In response to this report, the WH Committee responded to the government of Ecuador as follows:
“[the World Heritage Committee notes with serious concern] the continued growth of tourism and commercial flights to [Galapagos], despite the commitment made by the [government of Ecuador] to promote a zero growth model for tourism, reiterates its requests to the [government of Ecuador] to develop and implement a clear tourism strategy that ensures that suitable measures are sustained in the long term as permanent regulations, with a clear action plan with urgent measures to achieve the zero growth model, including maintaining the moratorium on construction of new tourism projects and the limits on the number of flights, and to submit this strategy and action plan to the World Heritage Centre for review.”
The WH Committee went on to request the government of Ecuador to report back by 1 December 2022 on measures it will have take to address this issue.
As a former employee of UNESCO’s World Heritage Centre, as a former employee of the Charles Darwin Research Station, and as the owner of a Galapagos tourism business, I have been well-placed to observe the very rapid growth in Galapagos tourism over the years, particularly since 2000 and I have regularly shared my concerns over this growth with my former colleagues at UNESCO and with the WH Convention’s technical advisor, IUCN.

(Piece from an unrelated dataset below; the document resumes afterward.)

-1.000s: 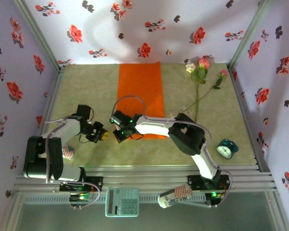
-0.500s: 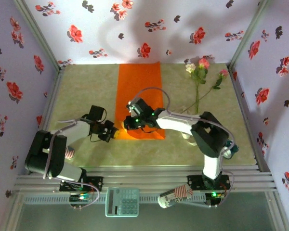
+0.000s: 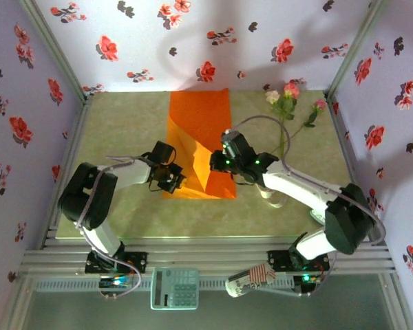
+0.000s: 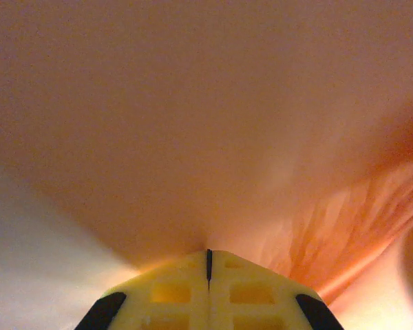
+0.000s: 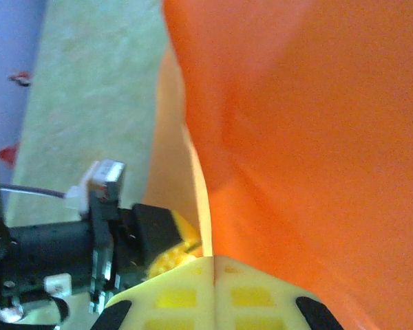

SHIP VS LAND BASED TOURISM: NOT THE SAME
In raising concerns over runaway tourism growth, it is critical to make a distinction between ship-based and land-based visitors. Tourism in Galapagos started in the 1960’s and was exclusively ship-based. Over the next 25 years, ship-based tourism grew very quickly at it became obvious to all concerned that if no limits were imposed, not only the quality of the visitor experience, but the long term conservation of the archipelago’s biodiversity would be put at risk. For this reason, the government of Ecuador placed a firm cap on the size of the expedition cruise ship fleet. As a result, in what is considered a success story for sustainable tourism, the fleet’s capacity has not increased for nearly 25 years and ship-based tourism in Galapagos has plateaued at about 70,000 – 75,000 people / year. Ships based tourist have access to many visitor sites not accessible to land-based tourists. Ship schedules are finely coordinated to ensure that sites remain very lightly visited overall. As a result, the overall Galapagos visitor experience continues to be among the best on the planet.
Meanwhile, starting in the year 2000, land-based tourism numbers started to explode going from fewer than 5,000 / year to over 200,000 / year in less than 20 years – with no end in sight. Projecting growth number using pre-pandemic trends had the number of land-based visitors surpass 1,000,000 by 2040.
Based on the these numbers, it is clear that those who visit Galapagos by ship are not part of the tourism growth problem.
CNH Tours agrees with the UNESCO World Heritage Committee on this matter. The rationale for having imposed strict limits to the expedition cruise ship fleet is sound and should be applied to land-based tourism as well.